◆ What you have to do: Of all the lines in the entries, how many carry the word "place"? The reply is that number and no more.

◆ Exercise data:

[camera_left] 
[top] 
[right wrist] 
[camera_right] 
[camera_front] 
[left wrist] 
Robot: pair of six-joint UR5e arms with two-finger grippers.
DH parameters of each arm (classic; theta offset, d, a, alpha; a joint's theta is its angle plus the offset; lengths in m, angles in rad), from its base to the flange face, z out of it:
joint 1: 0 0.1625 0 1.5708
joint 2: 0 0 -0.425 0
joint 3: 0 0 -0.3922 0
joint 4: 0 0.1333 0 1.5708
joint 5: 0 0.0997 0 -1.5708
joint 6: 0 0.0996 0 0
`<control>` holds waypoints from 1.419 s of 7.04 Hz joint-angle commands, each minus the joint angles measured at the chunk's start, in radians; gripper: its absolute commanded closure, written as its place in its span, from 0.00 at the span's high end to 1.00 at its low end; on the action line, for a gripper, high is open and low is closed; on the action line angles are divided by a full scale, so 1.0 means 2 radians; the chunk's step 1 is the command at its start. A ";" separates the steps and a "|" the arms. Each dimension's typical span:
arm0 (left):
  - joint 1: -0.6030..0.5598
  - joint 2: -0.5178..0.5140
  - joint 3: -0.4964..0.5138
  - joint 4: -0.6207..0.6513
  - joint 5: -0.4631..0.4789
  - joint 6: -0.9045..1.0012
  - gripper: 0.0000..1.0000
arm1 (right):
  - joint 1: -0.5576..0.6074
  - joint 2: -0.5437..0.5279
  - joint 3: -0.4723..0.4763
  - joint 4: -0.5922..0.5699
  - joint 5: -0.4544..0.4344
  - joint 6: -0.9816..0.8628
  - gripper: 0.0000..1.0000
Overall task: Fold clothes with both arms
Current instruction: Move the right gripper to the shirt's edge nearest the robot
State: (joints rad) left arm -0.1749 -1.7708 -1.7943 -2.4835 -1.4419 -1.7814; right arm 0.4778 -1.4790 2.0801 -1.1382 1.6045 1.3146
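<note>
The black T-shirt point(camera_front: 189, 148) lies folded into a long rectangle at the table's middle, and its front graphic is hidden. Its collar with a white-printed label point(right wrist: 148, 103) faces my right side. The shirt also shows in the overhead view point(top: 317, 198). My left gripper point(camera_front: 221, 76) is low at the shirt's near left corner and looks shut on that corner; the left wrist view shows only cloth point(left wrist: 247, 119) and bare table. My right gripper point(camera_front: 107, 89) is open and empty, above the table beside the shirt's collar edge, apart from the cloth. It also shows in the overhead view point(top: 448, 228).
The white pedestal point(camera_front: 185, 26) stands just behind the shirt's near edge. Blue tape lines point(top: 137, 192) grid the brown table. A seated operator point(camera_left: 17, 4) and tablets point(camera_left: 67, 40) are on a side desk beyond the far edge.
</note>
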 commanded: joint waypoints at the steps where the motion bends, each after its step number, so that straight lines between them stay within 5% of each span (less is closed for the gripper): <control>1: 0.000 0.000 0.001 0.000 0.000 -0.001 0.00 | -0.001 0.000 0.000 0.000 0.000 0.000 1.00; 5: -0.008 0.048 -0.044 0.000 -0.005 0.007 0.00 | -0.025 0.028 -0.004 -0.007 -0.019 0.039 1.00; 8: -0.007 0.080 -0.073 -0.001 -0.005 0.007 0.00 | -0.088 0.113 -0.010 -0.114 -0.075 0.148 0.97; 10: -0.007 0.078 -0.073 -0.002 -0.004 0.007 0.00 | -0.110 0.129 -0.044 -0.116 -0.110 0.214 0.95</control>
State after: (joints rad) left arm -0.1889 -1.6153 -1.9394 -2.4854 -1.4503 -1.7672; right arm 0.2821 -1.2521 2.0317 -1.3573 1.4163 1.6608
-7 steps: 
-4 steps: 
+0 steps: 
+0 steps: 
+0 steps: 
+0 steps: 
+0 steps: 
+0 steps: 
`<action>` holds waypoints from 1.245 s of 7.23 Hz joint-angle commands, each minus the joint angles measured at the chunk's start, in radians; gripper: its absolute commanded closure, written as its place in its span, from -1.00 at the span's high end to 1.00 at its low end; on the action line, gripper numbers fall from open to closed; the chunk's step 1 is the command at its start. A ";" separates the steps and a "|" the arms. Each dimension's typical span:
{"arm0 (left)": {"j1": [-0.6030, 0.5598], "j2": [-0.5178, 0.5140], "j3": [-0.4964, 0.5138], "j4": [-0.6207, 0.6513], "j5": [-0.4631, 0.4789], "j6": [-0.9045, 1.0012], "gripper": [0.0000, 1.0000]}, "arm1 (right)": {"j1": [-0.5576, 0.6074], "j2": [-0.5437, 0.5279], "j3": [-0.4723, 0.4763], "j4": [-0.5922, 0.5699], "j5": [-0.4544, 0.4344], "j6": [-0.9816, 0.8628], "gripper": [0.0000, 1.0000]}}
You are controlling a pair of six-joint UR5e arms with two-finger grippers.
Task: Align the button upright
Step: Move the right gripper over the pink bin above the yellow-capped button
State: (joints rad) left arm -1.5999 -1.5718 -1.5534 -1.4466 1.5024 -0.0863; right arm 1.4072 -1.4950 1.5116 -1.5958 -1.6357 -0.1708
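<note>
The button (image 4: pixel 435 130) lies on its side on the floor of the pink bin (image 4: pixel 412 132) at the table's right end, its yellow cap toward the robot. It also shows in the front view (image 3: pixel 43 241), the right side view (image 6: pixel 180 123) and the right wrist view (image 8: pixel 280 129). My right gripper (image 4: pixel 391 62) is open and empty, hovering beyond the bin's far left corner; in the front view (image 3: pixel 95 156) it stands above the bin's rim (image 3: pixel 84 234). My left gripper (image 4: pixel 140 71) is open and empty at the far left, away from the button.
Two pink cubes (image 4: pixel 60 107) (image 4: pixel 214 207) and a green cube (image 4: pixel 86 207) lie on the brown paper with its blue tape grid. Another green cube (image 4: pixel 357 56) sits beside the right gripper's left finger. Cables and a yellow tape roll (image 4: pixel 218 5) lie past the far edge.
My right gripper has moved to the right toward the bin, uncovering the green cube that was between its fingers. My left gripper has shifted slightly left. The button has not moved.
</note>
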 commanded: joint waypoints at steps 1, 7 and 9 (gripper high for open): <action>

◆ Reply: 2